My girls don't have a salt lick in their cage and I began to wonder if they should, so I Googled it and found contradictory information (no suprise there!). So, I decided to pose the question to you rat savvy folks here.

Do rats need salt licks? If not, do they like them? If so, are they bad for them?


----------



## vegan_bexx

i heard salt dehydrates them, and they dont need alot anyway.
i used a mineral lick in my boys cage for a while, but they showed no interest whatsoever.

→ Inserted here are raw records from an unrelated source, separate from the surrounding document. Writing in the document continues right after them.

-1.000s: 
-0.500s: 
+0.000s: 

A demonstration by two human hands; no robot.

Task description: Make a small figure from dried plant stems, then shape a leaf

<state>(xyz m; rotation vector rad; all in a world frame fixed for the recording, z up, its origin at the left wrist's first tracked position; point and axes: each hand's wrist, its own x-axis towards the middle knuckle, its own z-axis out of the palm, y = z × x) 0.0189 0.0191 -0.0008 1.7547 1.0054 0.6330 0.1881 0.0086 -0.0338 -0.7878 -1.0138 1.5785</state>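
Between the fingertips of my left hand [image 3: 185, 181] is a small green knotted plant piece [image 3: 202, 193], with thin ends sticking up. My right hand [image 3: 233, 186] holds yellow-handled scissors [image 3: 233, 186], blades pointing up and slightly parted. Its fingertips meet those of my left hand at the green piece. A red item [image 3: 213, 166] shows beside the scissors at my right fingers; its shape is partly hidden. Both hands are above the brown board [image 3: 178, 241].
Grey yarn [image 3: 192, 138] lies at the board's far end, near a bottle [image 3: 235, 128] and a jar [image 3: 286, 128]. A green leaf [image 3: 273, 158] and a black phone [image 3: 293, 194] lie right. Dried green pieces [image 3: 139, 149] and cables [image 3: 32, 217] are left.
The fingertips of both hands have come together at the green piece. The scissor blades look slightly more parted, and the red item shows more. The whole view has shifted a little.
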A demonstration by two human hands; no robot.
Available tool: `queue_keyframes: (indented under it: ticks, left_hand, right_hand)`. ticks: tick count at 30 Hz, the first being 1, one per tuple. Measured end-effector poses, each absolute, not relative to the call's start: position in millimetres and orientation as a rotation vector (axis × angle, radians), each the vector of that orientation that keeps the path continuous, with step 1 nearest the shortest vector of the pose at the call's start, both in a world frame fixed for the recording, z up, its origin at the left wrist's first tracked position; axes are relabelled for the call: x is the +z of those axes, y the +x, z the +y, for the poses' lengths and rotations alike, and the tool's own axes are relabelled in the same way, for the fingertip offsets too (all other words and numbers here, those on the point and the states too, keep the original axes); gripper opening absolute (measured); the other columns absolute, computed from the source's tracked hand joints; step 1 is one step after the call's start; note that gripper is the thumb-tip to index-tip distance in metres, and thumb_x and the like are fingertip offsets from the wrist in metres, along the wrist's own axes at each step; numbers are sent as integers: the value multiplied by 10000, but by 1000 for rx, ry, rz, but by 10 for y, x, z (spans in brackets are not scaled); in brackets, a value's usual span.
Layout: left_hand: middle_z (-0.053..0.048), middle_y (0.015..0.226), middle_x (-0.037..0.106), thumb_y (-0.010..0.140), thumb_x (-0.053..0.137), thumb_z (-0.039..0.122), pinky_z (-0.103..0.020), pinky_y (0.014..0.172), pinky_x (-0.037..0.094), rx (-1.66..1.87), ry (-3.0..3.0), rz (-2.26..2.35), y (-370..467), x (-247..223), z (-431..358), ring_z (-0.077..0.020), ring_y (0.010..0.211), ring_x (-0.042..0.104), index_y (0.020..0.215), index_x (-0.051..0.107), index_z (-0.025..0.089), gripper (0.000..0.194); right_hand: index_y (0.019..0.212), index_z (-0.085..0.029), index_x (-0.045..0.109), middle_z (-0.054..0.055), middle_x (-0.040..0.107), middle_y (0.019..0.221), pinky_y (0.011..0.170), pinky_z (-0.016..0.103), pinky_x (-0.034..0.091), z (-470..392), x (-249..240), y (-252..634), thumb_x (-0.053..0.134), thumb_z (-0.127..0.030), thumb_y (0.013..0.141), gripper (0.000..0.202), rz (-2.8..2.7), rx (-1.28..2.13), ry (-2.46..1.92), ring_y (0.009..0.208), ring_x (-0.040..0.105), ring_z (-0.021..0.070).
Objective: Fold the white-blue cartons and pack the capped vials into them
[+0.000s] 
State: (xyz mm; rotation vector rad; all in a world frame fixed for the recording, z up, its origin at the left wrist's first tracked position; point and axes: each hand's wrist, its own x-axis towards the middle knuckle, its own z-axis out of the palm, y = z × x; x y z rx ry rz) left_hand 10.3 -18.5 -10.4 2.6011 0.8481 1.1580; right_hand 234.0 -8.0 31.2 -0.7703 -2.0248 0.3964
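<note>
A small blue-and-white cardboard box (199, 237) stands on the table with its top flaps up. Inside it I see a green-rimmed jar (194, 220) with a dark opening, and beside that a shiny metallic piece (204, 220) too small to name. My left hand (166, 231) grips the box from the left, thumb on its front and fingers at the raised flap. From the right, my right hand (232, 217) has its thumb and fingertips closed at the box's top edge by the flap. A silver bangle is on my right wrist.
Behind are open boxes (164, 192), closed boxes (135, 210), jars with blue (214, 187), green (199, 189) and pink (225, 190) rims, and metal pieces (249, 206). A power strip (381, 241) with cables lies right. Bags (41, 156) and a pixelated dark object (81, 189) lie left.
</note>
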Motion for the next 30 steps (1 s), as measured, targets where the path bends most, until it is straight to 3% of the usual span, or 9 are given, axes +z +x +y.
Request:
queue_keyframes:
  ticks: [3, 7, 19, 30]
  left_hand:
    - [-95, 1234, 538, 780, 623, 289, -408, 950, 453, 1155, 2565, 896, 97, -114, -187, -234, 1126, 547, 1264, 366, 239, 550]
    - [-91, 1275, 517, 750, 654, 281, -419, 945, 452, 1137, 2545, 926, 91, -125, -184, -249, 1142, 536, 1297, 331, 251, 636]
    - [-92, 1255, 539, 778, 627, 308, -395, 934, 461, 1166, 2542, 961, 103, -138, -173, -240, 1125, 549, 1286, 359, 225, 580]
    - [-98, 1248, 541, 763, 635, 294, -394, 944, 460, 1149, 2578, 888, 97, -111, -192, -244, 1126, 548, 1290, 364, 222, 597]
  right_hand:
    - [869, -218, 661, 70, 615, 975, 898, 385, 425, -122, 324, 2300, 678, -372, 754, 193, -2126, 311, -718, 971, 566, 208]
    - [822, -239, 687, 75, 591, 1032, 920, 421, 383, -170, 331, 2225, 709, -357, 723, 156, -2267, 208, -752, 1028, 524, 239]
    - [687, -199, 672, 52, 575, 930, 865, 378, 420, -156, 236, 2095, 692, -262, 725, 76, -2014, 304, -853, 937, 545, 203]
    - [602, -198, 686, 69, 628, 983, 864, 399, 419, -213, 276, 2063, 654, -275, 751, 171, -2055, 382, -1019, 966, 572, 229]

im not sure for certain, but i dont think theres any need for a salt lick.


----------



## Secularian

Yeah, that's what some of the sites I found said. Salt dehydrates them too much. But I found others that said they love it and it won't hurt them. Nothing I've found suggests they need them, though... so I guess it's better not to take the chance.

Besides... I gave them each a piece of Cheeto and they LOVED it. That's more than enough salt for the week, I'd say! Heheh.


----------



## reachthestars

Rats don't really need those salt licks, and most won't bother even touching them . Better off not spending the money, IMHO.


----------



## lostbutnotforgot

My girl used to have one but since she only used it as a perch I bought her one of those instead and took the salt wheel out.


----------



## BlueSkyy

panda gets all his salt by licking my skin :?


----------



## lilspaz68

salt licks and mineral licks are those things that petstore employees tell you are "must-have's". Rats should get all the salt and minerals from their food and do not need additives at all.


----------



## ration1802

In all my years of having small animals - the salt licks go untouched.

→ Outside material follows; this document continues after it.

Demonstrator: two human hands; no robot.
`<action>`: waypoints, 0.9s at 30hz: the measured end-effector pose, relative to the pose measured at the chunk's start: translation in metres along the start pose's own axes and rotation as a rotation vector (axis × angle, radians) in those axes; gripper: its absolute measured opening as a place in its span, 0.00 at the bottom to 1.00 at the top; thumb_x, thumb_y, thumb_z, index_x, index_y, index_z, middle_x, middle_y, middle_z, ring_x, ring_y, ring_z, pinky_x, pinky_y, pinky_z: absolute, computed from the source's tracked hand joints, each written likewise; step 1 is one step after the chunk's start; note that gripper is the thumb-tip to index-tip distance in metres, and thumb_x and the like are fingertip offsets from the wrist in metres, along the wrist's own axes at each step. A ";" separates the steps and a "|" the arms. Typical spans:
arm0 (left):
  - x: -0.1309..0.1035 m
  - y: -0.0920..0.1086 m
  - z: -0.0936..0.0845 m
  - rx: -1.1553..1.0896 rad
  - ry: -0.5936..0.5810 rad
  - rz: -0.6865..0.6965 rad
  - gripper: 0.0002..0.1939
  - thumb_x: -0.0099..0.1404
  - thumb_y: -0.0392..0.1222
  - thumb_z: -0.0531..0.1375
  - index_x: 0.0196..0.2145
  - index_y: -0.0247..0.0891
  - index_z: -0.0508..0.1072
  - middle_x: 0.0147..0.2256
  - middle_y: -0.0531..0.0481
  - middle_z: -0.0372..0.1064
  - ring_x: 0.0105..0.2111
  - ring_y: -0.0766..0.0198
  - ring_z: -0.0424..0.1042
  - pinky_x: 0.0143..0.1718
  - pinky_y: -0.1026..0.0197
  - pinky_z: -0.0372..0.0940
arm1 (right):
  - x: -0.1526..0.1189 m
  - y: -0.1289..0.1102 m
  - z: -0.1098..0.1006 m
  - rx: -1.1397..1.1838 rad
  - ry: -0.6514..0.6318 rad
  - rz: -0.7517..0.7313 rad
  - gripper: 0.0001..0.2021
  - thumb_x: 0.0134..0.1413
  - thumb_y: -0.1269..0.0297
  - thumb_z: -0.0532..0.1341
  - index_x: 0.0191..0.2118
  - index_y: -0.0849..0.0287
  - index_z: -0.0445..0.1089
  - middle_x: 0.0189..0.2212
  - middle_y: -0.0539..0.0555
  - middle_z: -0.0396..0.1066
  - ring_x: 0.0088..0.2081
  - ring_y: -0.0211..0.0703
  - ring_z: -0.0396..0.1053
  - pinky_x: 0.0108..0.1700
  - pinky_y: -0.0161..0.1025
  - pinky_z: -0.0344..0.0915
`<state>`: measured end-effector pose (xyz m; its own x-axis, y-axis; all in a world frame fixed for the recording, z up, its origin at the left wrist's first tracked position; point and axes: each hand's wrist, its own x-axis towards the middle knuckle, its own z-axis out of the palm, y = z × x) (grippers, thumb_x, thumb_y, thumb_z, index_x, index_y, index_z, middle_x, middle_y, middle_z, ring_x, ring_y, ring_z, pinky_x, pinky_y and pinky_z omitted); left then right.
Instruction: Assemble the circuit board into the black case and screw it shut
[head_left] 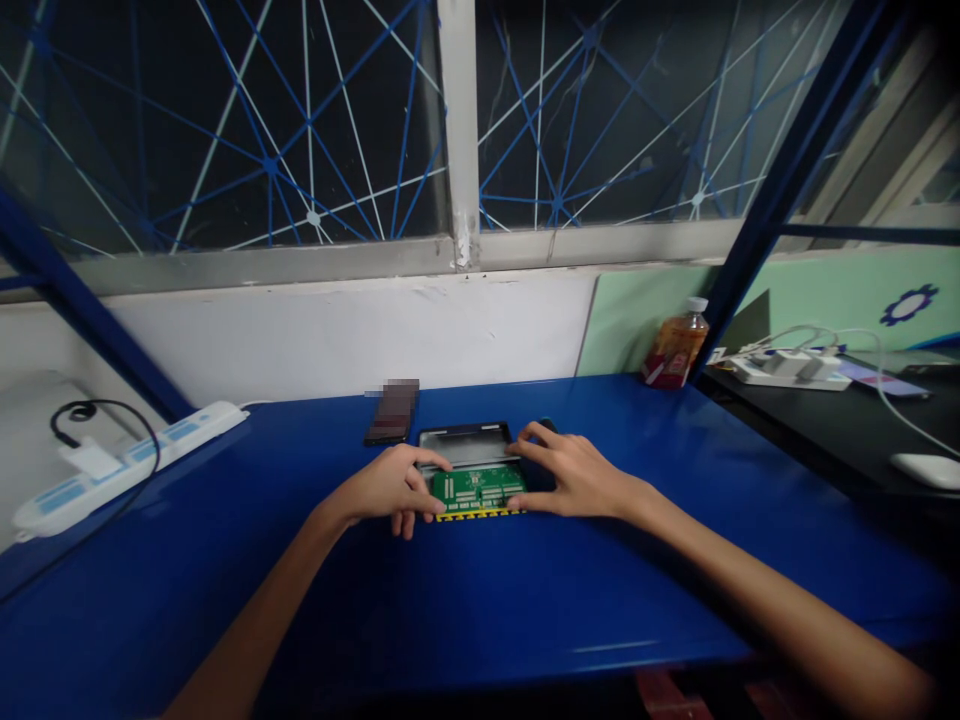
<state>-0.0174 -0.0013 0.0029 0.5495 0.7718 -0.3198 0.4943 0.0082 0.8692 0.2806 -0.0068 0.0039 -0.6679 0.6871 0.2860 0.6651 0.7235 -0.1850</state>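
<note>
A green circuit board (480,484) with a yellow strip along its near edge lies between my two hands on the blue table. My left hand (394,485) grips its left side between thumb and index finger, the other fingers curled below. At the right side, my right hand (574,472) has its thumb at the board's near corner and its fingers near the far corner. Just behind the board is a dark-rimmed grey tray or case (465,443); the board's far edge meets or overlaps its near part.
A phone-like dark object (394,412) lies behind on the blue table (480,610). At the left is a white power strip (135,470). A bottle (677,345) stands at the back right, beside a blue post. Further right, chargers and cables lie on a black surface.
</note>
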 end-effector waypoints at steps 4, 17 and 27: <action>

I'm sure, as lilspaz says, it's a pet shop 'must have' that, no doubt, it designed to bring in that little more profit.

I'd say as long as they have a good diet, they should need one.


----------



## A1APassion

if you want advise from the experts... "The Rat Lady" would be a great person to get it from

http://www.ratfanclub.org/diet.html

excerpt from this page:
_Rats do not need a salt lick. They get all the salt they need from their diet. Salt licks are only needed by strict herbivores._

side note: I read somewhere that this diet she explains is being modified... I believe Darksong on this board mentioned something to this effect not too long ago. Hopefully she will chime in on this thread.


----------



## RatGirl4

My girls never touched their salt lick. I really don't think it's neccesary to have one. Plus, they're too salty.


----------